Le Cudopes se montre optimiste quant à l’obtention d’un quota de l’État. Selon Jean-Marie Sène, coordonnateur du Cudopes, l’arrêt des orientations en 2019 a eu un double impact sur les établissements privés. D’une part, d’importants investissements ont été réalisés pour accueillir les étudiants de l’État, et d’autre part, le nombre de bacheliers optant pour le privé a diminué car les parents attendaient les orientations de l’État.
Actuellement, le secteur privé estime que l’État lui doit 9 milliards de francs CFA, selon les données de l’ancien régime. Le séminaire prévu à la fin du mois sera l’occasion d’évoquer la manière dont cette dette sera remboursée. Daour Diop, porte-parole, indique que la moitié du montant a été inscrite dans la loi de finances initiale, mais les directeurs d’établissement préféreraient un remboursement total en une seule fois.

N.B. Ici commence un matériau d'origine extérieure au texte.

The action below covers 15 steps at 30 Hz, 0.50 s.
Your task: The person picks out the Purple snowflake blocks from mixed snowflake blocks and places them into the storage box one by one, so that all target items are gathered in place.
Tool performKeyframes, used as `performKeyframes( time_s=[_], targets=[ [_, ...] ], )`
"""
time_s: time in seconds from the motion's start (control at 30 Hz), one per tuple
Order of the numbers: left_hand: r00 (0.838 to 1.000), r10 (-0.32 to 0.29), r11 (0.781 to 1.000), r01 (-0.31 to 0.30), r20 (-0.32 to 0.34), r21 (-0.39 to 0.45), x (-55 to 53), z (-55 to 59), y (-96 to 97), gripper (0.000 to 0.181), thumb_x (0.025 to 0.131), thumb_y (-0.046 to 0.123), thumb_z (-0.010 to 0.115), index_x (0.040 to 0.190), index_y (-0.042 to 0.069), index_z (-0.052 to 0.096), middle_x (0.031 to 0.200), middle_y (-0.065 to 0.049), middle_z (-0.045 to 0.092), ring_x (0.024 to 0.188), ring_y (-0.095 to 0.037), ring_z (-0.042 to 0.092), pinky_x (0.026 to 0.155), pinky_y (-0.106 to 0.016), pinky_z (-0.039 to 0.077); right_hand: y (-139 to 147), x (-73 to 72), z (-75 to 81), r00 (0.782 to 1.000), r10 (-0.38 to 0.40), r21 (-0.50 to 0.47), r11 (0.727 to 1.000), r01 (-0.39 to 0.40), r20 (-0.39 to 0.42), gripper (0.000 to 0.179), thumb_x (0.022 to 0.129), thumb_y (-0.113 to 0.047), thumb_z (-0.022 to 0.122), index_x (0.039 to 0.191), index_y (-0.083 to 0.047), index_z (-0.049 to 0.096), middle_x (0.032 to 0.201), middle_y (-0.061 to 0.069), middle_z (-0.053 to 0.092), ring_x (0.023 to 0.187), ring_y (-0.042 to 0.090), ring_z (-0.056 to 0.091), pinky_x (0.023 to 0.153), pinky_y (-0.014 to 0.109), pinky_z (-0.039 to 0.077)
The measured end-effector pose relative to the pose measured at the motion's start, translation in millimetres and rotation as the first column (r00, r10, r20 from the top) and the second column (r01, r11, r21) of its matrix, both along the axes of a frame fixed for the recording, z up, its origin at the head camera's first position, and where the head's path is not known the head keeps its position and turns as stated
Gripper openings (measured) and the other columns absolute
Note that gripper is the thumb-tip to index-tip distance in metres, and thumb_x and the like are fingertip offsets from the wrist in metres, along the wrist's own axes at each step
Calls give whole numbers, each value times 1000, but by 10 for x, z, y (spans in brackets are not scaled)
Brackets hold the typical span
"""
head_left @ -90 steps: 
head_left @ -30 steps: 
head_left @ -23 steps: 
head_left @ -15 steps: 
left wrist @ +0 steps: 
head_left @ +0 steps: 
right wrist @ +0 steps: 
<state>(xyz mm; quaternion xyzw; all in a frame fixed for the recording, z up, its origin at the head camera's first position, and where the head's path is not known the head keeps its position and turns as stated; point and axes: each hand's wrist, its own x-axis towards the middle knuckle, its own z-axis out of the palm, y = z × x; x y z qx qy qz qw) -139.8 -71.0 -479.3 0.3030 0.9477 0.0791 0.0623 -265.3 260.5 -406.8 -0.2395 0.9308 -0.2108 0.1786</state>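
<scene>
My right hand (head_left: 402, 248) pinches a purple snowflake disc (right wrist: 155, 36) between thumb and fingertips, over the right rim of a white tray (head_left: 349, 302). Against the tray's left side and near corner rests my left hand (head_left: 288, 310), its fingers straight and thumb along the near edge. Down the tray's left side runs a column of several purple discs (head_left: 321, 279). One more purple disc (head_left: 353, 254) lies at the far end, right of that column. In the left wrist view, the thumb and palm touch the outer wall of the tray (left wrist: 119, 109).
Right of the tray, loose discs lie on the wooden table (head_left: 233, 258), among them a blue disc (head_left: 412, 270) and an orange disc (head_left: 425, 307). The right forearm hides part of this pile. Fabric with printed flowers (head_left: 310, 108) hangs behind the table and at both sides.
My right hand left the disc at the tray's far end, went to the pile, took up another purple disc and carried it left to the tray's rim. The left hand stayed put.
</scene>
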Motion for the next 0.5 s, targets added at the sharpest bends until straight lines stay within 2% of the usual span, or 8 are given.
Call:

D’autres sujets tels que la signature des diplômes, l’ouverture des écoles doctorales, la question épineuse des écoles de santé, le financement des établissements et l’accès au foncier seront également discutés.
Concernant le respect du calendrier universitaire exigé par le ministère de tutelle, le Cudopes affirme ne pas rencontrer de problème à ce niveau.